Though I love and appreciate plants, especially flowers, I’ve never been confident in keeping them alive. Indoors or out, seeds or plants. Some of it is just practicality: When my siblings and I were growing up, Mom would let us each choose a seed packet at Frank’s Nursery Time to plant in the summer garden. I would choose a gorgeous plant whose preferred geography was another hemisphere, and then be disappointed when it failed to prosper. (Draw whatever life lessons you will.) But maybe, as an adult, I’ve never had the true opportunity to flex my green thumb.

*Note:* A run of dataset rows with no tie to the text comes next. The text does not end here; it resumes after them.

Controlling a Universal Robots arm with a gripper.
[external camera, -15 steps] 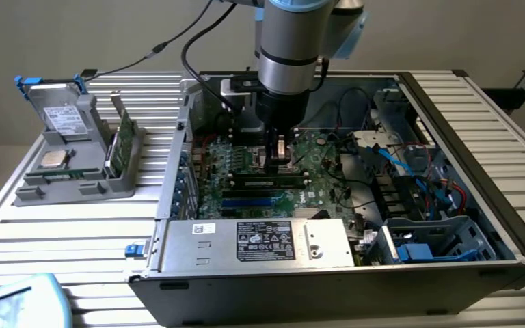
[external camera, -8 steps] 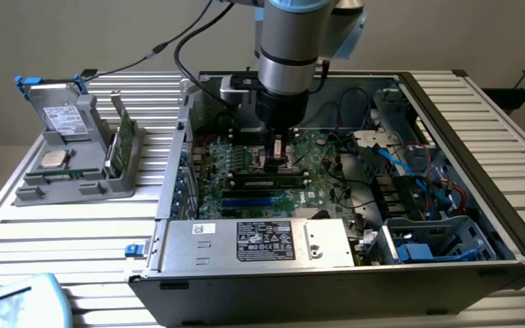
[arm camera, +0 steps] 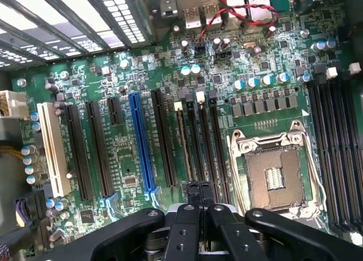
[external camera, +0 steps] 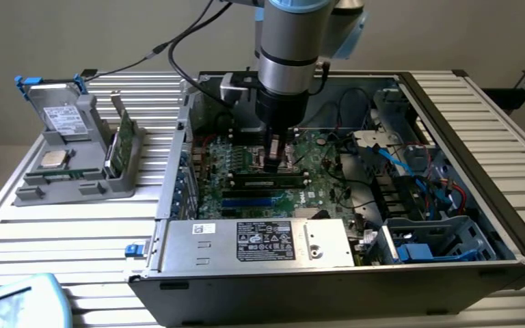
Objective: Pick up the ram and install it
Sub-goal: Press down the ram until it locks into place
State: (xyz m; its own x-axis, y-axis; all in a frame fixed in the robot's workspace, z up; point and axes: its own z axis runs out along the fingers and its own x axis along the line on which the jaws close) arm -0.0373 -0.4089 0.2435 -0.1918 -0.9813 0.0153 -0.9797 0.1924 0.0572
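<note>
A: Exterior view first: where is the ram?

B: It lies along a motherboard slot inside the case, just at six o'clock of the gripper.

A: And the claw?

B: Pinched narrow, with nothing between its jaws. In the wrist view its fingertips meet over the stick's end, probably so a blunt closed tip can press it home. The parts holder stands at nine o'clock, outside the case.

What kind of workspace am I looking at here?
Likely a robotics lab or test bench for PC assembly: an open computer case lies on a slatted metal table, its motherboard exposed, with a grey parts holder beside it.
</note>
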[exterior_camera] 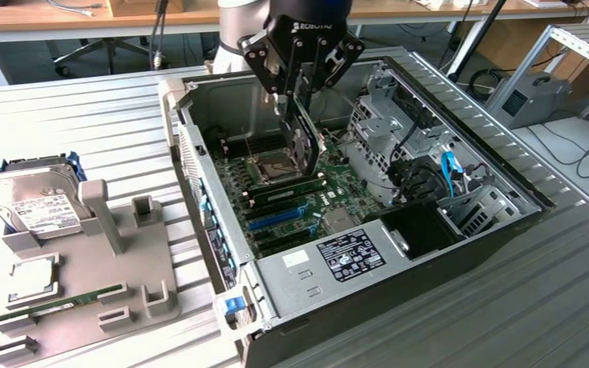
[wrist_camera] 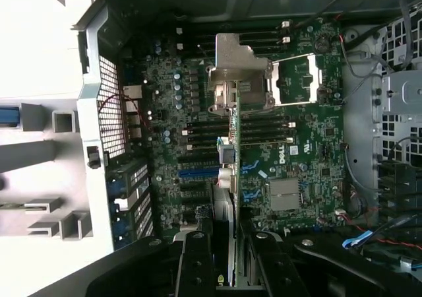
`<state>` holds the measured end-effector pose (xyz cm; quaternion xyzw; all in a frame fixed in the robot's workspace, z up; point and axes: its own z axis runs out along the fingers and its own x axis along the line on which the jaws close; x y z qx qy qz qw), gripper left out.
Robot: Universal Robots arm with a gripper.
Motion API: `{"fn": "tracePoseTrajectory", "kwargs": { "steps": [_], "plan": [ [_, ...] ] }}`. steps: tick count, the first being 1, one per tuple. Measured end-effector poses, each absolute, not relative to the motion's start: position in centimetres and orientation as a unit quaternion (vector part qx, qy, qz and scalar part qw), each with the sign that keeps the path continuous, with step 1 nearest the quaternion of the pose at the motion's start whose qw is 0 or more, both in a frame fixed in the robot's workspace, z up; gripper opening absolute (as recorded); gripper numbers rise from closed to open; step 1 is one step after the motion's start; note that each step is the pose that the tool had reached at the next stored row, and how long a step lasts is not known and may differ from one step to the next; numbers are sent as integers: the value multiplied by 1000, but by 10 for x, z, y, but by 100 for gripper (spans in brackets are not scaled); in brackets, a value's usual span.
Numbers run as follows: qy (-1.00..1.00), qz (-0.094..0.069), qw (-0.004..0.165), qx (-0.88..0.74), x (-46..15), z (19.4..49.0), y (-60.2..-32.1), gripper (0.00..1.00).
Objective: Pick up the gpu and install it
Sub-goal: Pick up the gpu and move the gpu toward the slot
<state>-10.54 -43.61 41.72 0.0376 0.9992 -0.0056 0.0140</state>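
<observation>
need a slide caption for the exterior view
Robot fingers hold the gpu edge-down over the motherboard inside the open computer case.

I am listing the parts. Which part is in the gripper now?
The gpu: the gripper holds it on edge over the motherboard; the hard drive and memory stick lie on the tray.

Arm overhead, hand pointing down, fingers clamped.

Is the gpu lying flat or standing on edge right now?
On edge. The gpu hangs upright from the shut gripper over the motherboard inside the open case, and the wrist view sees its thin edge.
</observation>
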Motion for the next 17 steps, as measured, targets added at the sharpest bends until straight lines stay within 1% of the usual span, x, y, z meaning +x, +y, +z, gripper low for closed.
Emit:
{"fn": "tracePoseTrajectory", "kwargs": {
  "steps": [17],
  "plan": [
    [999, -8, 14, 38, -99, 414, -436, 26]
  ]
}}
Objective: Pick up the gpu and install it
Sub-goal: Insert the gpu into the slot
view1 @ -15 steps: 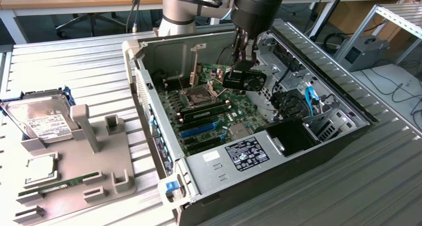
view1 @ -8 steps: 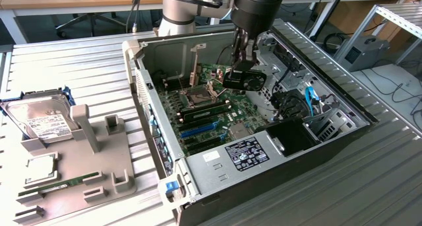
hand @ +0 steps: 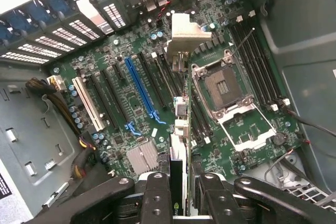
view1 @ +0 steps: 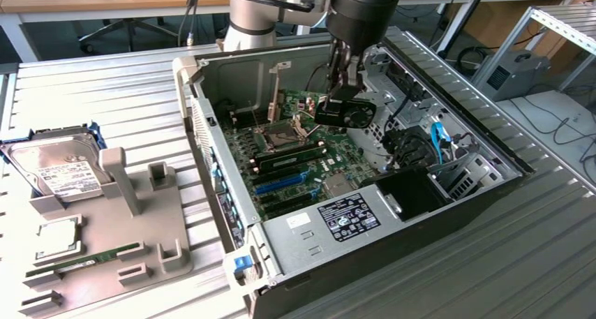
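The gpu [hand: 178, 145] hangs edge-on above the motherboard [hand: 131, 103], pinched between the gripper's [hand: 178, 192] 2 fingers [hand: 157, 198]. In the exterior view the gpu [view1: 343, 111], black fan face showing, sits inside the open case [view1: 391, 214] under the gripper [view1: 343, 88], over the board [view1: 308, 158] and near the CPU socket [view1: 279, 134]. From the wrist, the card's edge runs beside the socket [hand: 223, 87], with the blue slot [hand: 140, 90] and white slot [hand: 86, 103] further off. On the exterior view's left, a grey tray [view1: 112, 249] holds a hard drive [view1: 56, 169] and a RAM stick [view1: 88, 260].
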`<state>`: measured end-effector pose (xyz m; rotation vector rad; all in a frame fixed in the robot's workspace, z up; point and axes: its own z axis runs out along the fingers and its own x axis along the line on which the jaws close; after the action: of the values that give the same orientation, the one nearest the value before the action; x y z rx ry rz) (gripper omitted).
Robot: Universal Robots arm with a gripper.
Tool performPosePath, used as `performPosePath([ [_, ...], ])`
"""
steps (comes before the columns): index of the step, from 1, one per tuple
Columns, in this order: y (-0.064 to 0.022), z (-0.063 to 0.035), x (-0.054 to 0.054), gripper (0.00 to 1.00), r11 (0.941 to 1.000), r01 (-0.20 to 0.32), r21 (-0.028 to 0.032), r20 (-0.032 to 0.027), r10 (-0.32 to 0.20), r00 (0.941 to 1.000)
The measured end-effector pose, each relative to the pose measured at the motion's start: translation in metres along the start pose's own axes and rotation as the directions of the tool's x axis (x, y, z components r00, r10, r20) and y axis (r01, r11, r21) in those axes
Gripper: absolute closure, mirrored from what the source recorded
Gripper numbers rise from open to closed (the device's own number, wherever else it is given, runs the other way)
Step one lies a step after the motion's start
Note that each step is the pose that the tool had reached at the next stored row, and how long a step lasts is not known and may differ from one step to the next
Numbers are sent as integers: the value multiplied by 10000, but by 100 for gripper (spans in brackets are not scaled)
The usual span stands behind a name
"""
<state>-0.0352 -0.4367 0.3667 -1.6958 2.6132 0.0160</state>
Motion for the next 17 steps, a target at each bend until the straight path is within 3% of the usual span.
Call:
performPosePath([
  [5,0,10,0,74,9966,825,-23,6,-825,9966],
  [12,0,20,0,74,9705,2409,-66,23,-2409,9705],
  [17,0,21,1,74,9663,2572,-70,24,-2572,9663],
])
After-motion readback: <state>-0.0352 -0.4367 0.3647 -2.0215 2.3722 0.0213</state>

As an apartment dweller, I’ve never had much outdoor space, and prior to last year’s encounter with Animal, Vegetable, Miracle, never had the desire to grow my own food. The building I lived in last summer had a small, overly-shaded, shared backyard with at least one elderly tenant eyeing me suspiciously every time I went out back. Like I was going to uproot his weeds, or something. Whatever. I planted zucchini (because I love it) and cauliflower (because it said it liked shade) from seedlings. The cauliflower never really…changed. The zucchini started off like rockets, long vines and big flowers but before any veggies appeared, got some sort of dark rot and died.
Fast forward a year, and we’re in a new rental with a small, sunnier yard and small, sunny deck which are Just Ours. We can grow whatever we like. Wary of vegetables and because we joined a CSA, I ordered mostly flowers from Burpee: Celosia and Dahlia seedlings, Petunia and Thumbelina Carrot and Cypress Vine seeds. The seedlings just arrived and they look frail. Not at all certain–even though they’re much further along then the carrots and petunias I planted from seeds, which are just barely wisps of green. I can’t imagine what will come of these plants, and I am even a little scared of what might come of them.
This weekend, I’m going to see my brother graduate from college at Carnegie Mellon in Pittsburgh. He’s a mechanical engineer who has secured a job with a start-up company in California, a state he’s only been for interviews and where he knows no one.
He’s a good seed. Congratulations, Ian.